Since the vector u = T - C is perpendicular to the vector v = T - P, the dot product u . v = 0. You also know the lengths of 2 sides of a right triangle (the radius r and ||C - P||).

This allows you to write 2 equations in the 2 unknown elements of T, which you can then solve:

(T-C) . (T-P) = 0
        |T-P| = |C-P| - r^2

where |X| is the squared length of the vector X.

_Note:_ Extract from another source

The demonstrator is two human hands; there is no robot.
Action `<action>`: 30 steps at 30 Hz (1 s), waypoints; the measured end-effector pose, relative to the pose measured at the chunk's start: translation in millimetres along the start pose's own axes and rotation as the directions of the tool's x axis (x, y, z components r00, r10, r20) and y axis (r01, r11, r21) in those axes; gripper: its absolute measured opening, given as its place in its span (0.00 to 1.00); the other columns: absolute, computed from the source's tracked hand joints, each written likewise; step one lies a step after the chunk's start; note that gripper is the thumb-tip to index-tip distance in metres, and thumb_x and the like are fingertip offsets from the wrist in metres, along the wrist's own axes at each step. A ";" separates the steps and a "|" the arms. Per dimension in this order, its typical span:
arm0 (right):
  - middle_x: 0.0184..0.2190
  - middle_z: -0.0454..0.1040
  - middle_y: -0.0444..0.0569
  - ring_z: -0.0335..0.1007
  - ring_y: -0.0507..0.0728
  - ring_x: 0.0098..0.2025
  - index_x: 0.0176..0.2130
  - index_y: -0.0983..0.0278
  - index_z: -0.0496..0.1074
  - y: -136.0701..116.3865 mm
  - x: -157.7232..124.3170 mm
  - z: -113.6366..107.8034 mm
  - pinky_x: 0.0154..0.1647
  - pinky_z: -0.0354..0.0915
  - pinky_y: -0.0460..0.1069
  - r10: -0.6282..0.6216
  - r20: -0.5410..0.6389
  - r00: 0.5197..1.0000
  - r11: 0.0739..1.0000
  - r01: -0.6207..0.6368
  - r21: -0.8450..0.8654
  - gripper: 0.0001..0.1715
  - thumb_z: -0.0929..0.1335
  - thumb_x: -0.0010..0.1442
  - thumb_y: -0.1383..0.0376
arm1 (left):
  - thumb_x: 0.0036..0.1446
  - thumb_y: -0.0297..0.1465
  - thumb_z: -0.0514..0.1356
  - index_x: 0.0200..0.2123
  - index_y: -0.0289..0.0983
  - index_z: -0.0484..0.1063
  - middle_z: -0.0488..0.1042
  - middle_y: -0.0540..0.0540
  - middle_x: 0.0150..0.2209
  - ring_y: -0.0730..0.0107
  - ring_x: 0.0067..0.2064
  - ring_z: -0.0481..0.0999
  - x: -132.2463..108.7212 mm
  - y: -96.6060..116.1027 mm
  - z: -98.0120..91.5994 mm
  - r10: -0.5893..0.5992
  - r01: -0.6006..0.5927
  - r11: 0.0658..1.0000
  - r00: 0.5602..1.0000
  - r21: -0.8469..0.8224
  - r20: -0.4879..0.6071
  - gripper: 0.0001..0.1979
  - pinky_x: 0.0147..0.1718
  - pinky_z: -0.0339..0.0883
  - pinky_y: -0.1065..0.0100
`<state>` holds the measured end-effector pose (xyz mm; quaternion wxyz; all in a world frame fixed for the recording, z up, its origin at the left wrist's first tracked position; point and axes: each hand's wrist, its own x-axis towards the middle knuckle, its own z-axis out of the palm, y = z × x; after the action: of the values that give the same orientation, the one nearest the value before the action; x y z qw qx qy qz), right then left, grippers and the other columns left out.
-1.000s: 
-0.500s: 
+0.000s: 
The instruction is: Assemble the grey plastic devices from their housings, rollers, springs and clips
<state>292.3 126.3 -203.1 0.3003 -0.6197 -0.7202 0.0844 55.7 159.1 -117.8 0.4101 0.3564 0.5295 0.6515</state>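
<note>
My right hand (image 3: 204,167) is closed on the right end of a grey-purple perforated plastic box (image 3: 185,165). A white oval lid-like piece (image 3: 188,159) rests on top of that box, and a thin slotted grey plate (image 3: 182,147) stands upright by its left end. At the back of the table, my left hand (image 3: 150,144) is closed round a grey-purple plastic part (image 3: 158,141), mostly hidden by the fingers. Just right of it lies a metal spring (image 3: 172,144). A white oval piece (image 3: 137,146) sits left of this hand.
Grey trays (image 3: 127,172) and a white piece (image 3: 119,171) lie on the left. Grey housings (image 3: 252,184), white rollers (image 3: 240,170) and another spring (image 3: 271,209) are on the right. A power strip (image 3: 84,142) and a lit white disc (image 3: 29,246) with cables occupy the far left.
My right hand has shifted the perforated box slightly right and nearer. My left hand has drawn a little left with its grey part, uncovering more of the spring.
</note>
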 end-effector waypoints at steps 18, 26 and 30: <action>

But this might be annoying to solve, so you can further exploit that in 2D, the vector [x,y] is perpendicular to the vector [-y,x]. And so we can instead write the equation:

T = P + u' t = C + u r

where u' is [-uy,ux] and t = ||T-P|| = sqrt(|C-P| - r^2)--which we have to solve for u. This gives us:

ux = (r * (Px - Cx) - t * (Py - Cy))/(r^2 + t^2)
uy = (r * (Py - Cy) + t * (Px - Cx))/(r^2 + t^2)

and therefore:

Tx = Cx + ux * r
Ty = Cy + uy * r

There is an unfortunate caveat--one other vector is perpendicular to [x,y] at [y,-x], which is a clockwise rotation instead of counterclockwise. There are simple tests you can use to decide which to go with, but one or the other might suit you in practice.

This all involves only one sqrt call and so it may be less computationally expensive than Baliant's answer.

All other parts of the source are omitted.